# WORK ORDER
Every line with the word "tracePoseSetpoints" in it should be extracted from the data that follows.

# MATERIAL PROVIDED
········

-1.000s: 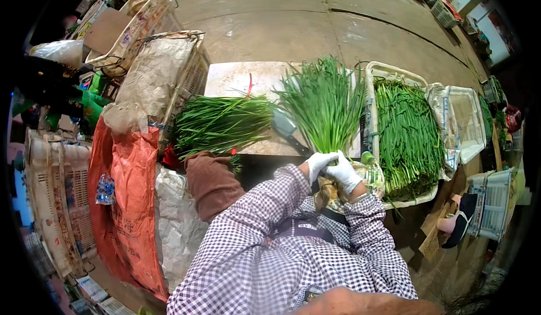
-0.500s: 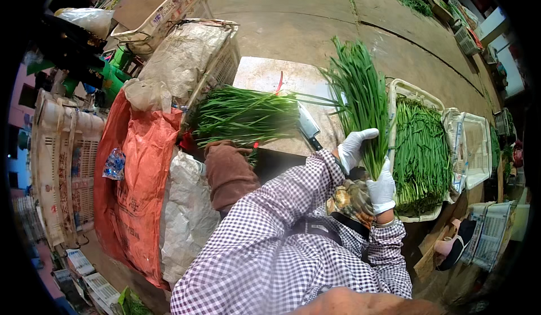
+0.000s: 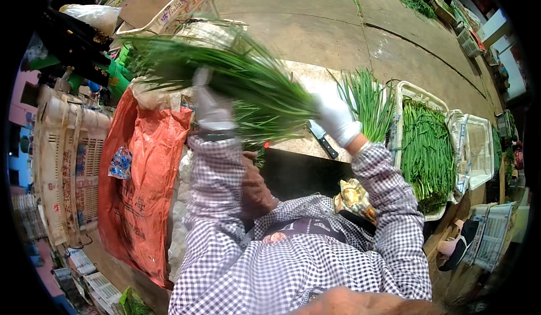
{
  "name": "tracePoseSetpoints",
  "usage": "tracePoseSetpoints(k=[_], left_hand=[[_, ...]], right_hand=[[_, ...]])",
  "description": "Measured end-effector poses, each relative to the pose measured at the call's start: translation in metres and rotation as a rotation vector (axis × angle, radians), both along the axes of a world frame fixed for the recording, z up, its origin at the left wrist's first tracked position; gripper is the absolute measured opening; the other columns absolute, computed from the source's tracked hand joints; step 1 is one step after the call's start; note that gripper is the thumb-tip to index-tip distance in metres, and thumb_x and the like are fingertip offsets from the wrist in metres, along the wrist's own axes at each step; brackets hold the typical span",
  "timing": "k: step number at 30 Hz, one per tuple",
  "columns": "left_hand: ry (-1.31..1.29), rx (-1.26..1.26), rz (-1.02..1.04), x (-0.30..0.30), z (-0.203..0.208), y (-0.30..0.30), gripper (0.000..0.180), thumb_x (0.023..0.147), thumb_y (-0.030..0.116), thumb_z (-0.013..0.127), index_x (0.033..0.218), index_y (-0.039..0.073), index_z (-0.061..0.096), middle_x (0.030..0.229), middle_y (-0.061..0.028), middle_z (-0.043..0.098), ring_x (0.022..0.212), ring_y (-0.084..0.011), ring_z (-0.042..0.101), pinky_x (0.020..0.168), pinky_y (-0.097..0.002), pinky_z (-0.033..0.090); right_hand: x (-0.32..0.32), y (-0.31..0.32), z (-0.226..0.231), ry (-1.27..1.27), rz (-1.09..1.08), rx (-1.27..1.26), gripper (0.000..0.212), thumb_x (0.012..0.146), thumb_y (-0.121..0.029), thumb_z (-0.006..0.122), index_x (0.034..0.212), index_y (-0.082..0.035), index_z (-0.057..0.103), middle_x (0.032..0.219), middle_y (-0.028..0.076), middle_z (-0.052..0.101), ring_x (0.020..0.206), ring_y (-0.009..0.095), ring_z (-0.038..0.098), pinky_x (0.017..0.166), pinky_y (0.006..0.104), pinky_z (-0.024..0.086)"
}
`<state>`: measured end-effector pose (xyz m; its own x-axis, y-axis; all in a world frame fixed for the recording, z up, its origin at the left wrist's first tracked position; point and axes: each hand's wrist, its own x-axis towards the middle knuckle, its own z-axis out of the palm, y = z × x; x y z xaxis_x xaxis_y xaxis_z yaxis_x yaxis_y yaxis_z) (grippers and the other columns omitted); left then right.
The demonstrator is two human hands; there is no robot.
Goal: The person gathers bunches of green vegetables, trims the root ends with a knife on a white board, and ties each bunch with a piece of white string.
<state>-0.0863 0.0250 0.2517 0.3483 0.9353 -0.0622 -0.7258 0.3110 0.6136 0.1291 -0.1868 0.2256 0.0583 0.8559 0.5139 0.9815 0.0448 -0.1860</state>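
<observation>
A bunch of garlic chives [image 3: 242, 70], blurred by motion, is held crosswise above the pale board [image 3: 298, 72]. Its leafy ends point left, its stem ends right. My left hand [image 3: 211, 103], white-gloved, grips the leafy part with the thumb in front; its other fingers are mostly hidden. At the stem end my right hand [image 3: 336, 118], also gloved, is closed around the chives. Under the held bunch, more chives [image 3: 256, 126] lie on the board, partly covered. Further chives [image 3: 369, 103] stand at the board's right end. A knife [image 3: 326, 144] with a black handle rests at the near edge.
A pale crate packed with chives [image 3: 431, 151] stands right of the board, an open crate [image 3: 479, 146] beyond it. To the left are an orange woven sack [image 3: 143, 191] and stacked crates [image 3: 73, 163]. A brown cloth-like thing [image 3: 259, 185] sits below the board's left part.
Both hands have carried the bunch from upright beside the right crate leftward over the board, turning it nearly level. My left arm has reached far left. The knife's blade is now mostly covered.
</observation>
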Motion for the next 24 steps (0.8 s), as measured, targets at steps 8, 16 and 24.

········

# OUTPUT OF THE TASK
  "name": "tracePoseSetpoints",
  "usage": "tracePoseSetpoints(k=[_], left_hand=[[_, ...]], right_hand=[[_, ...]])",

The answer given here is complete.